Tunisie : dégradation de la santé publique, la santé mentale en exemple
Tous les intervenants en matière de santé publique tirent la sonnette d’alarme quant à la dégradation flagrante qui touche tous les domaines. Cependant, la santé mentale reste le maillon faible, la mal aimée qui suscite le moins d’intérêt de la part des décideurs politiques. Pourtant ce domaine représente actuellement un enjeu important de santé publique dans le monde. Il existe des plans de l’OMS pour la promotion de la santé mentale dans les pays émergents, dont certains sont en train de voir le jour en Tunisie et d’autres ont été oubliés dans les tiroirs des bureaux. Actuellement, le système public repose sur la bonne volonté de ceux qui y travaillent et qui se battent quotidiennement contre vents et marées pour essayer d’offrir les meilleurs soins possibles. Cet article n’a pas la prétention d’analyser de façon exhaustive les différents facteurs intervenants mais plutôt de donner un témoignage à partir de ma position de médecin travaillant à l’hôpital psychiatrique Razi. Certaines difficultés sont générales d’autres sont spécifiques à la santé mentale.
Parmi les maux ubiquitaires dans les institutions publiques on retrouve entre autres : La surcharge de travail, la manque de moyens humains et matériels et la pénurie des médicaments.
Concernant, la surcharge de travail à l’hôpital Razi, elle peut être expliquée par la défaillance des structures de 1ère et de 2ème ligne (à savoir les dispensaires et les hôpitaux régionaux) d’où les patients se retrouvent centralisés à l’hôpital psychiatrique qui est un hôpital universitaire de 3 ème ligne et est supposé drainer seulement les patients les plus lourds. Une solution possible serait de fournir les médicaments et de recruter des médecins spécialistes ou de former des généralistes dans les structures périphériques.
Concernant le recrutement, il existe une politique d’assèchement puisque les départs ne sont plus remplacés. Ceci touche toutes les professions (médicales, para-médicales, administratives) et aboutit à un sous effectif flagrant.
La pénurie de médicaments, le manque de matériel et le manque d’entretien sont expliqués par certains par la corruption et les vols ou par un manque de bonne gouvernance.
A part, ces problèmes généralisés, la psychiatrie souffre de problèmes spécifiques tels que la stigmatisation, les modalités d’hospitalisation et la sectorisation.
La psychiatrie et l’hôpital Razi en particulier souffrent de stigmatisation de la part du public et même de certains soignants et sont associée pour beaucoup à la « folie ». Par exemple, lorsque nos patients consultent aux hôpitaux généraux, les soignants sont parfois récalcitrants à leur égard et leurs plaintes ne sont pas prises au sérieux.
Concernant les modalités d’hospitalisation, il existe des particularités en psychiatrie. En effet, certains patients en rechute de leur maladie peuvent être inconscients de leurs troubles et nécessitent une hospitalisation sans leur consentement. La loi précise que ce type d’hospitalisation doit être fait à l’hôpital public dans des services fermés ce qui contribue à la surcharge de ces services. Il existe un vide juridique concernant le secteur privé et la loi ne mentionne pas l’existence de cliniques psychiatriques privées. Cette loi est ancienne et caduque et une révision des textes juridiques est nécessaire pour protéger les droits des patients et des médecins.

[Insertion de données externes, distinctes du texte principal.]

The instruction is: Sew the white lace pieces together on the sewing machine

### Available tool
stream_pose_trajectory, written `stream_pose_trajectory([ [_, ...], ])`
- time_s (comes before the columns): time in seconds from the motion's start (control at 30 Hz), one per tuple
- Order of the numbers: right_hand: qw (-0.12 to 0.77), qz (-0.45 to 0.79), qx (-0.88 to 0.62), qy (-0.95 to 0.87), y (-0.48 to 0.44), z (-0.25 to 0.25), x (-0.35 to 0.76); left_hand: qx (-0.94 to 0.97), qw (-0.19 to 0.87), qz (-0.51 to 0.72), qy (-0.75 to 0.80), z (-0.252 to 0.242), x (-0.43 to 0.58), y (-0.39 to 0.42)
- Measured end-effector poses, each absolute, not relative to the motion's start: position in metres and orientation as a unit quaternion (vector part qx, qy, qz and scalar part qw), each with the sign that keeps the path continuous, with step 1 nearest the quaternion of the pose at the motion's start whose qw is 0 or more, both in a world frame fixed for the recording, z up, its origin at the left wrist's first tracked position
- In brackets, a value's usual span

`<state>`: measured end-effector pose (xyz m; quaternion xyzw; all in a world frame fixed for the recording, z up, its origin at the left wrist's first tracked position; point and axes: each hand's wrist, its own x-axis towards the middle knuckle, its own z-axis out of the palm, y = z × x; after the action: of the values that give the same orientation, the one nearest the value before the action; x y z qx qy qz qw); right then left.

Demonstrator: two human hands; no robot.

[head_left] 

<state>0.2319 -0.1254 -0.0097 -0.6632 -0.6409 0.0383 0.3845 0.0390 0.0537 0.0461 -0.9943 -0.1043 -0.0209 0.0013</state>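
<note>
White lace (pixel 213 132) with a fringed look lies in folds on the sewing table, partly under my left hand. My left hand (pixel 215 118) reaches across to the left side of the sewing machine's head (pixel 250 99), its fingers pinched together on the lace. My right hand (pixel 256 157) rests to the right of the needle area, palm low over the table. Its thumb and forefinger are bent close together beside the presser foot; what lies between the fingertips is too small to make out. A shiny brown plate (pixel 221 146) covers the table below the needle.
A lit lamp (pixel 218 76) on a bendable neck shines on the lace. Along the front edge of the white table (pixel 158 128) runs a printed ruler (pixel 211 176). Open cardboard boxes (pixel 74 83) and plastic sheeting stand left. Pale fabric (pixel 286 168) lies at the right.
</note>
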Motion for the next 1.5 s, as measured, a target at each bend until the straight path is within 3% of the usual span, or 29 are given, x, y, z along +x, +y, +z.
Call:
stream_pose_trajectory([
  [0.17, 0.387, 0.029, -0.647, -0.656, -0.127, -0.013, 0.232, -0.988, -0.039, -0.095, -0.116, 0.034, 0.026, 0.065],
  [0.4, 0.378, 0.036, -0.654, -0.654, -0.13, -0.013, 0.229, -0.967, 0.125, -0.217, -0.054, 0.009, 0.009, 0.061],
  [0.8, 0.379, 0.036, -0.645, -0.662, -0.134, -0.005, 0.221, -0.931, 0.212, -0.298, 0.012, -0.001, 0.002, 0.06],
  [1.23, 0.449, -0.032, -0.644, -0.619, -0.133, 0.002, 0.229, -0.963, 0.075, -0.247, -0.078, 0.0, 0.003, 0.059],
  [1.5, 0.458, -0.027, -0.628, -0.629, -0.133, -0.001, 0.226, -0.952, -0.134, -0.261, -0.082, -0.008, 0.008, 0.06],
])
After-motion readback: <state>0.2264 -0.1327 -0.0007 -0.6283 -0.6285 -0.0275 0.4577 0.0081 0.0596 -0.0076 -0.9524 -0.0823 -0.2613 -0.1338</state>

Une autre spécificité de la psychiatrie est représentée par la politique de sectorisation selon laquelle la répartition des patients dans les différents services d’hospitalisation est faite selon le secteur d’habitation du patient. Ce système était sensé à la base améliorer et personnaliser les soins de la population de chaque secteur mais il n’a pas rempli ses objectifs. Outre le fait que la répartition des secteurs n’est pas équitable, cette politique représente également un obstacle à l’évolution et l’individualisation des différents services de psychiatrie générale de Razi.
Toutes ces insuffisances, et bien d’autres, représentent un frein à la promotion de la santé mentale et la bonne volonté des prestataires de service ne suffit plus. Une volonté politique sincère est nécessaire pour dépister et s’attaquer aux maux qui rongent ce domaine.